Menurut Ahli Profesi Polri dan Hukum Pidana, Dr. (H.C.) Arifin S., M.H., hasil telaah atas isi SP3 Polres Mukomuko menunjukkan indikasi pelanggaran serius terhadap prinsip objektivitas dan profesionalitas penyidikan sebagaimana diatur dalam Peraturan Kapolri Nomor 7 Tahun 2022 tentang Kode Etik Profesi Polri (KEPP) dan Peraturan Kapolri Nomor 14 Tahun 2012 tentang Manajemen Penyidikan Tindak Pidana.
“SP3 yang dikeluarkan dengan alasan tidak ditemukan unsur pidana, padahal bukti-bukti materil seperti surat pernyataan kepala desa, nota timbang hasil panen, serta keterangan saksi-saksi tidak dipertimbangkan secara utuh — ini bukan sekadar kesalahan administrasi, tapi pelanggaran etik berat,” tegas Arifin.

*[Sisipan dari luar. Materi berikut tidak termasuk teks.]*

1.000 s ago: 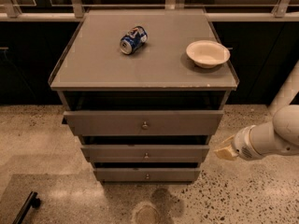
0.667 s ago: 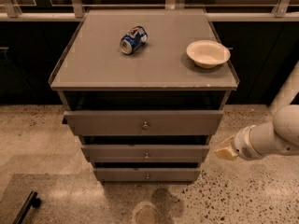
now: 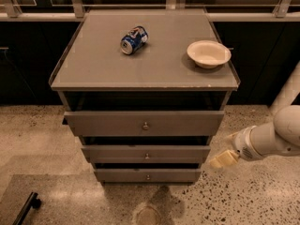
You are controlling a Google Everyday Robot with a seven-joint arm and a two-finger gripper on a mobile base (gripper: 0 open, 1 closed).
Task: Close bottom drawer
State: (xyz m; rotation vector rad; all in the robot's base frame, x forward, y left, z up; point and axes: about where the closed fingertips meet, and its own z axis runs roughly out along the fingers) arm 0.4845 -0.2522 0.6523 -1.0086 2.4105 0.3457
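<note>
- On the cabinet top [image 3: 154, 67], left of centre, a blue soda can [image 3: 133, 40] lies on its side.
- Below, the bottom drawer [image 3: 147, 175] sits slightly pulled out, under the open middle drawer [image 3: 146, 153].
- A white bowl [image 3: 209, 53] stands near the top's right edge.
- The gripper [image 3: 224, 159] hovers right of the drawers, apart from them; clenched or released, I cannot tell.

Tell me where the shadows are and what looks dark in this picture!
In the camera view, the bowl casts a soft shadow on the grey top; the gaps above the drawers are dark; the gripper, low and right of the bottom drawer, is brightly lit.
</note>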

Ia menambahkan, SP3 yang bertentangan dengan fakta lapangan dan mengabaikan alat bukti utama, secara yuridis mudah digugat melalui mekanisme praperadilan (Pasal 77 huruf a KUHAP), serta dapat menjadi dasar pemeriksaan etik terhadap penyidik terkait.
Berdasarkan kajian hukum internal, terdapat sejumlah pasal yang berpotensi dilanggar oleh penyidik, di antaranya:
Pasal 13 ayat (1) huruf a dan b Perkap No. 14/2012, tentang kewajiban penyidik menjunjung tinggi asas profesionalitas dan proporsionalitas dalam setiap tahapan penyidikan.
Pasal 5 huruf a dan e Perkap No. 7/2022 (KEPP), yang menegaskan anggota Polri wajib jujur, objektif, dan tidak menyalahgunakan wewenang dalam menjalankan tugas penyidikan.
Pasal 421 KUHP, tentang penyalahgunaan kekuasaan oleh pejabat publik yang merugikan hak masyarakat atau perorangan.
Kasus serupa pernah terjadi di Polres Kutai Timur tahun 2021, di mana seorang penyidik dinyatakan melanggar etik berat setelah menerbitkan SP3 tanpa dasar hukum kuat dalam kasus penggelapan. Hasil pemeriksaan Propam dan Komisi Kode Etik Polri (KKEP) kala itu menyimpulkan bahwa penyidik terbukti melakukan “penyalahgunaan diskresi penyidikan” dan dijatuhi sanksi PTDH.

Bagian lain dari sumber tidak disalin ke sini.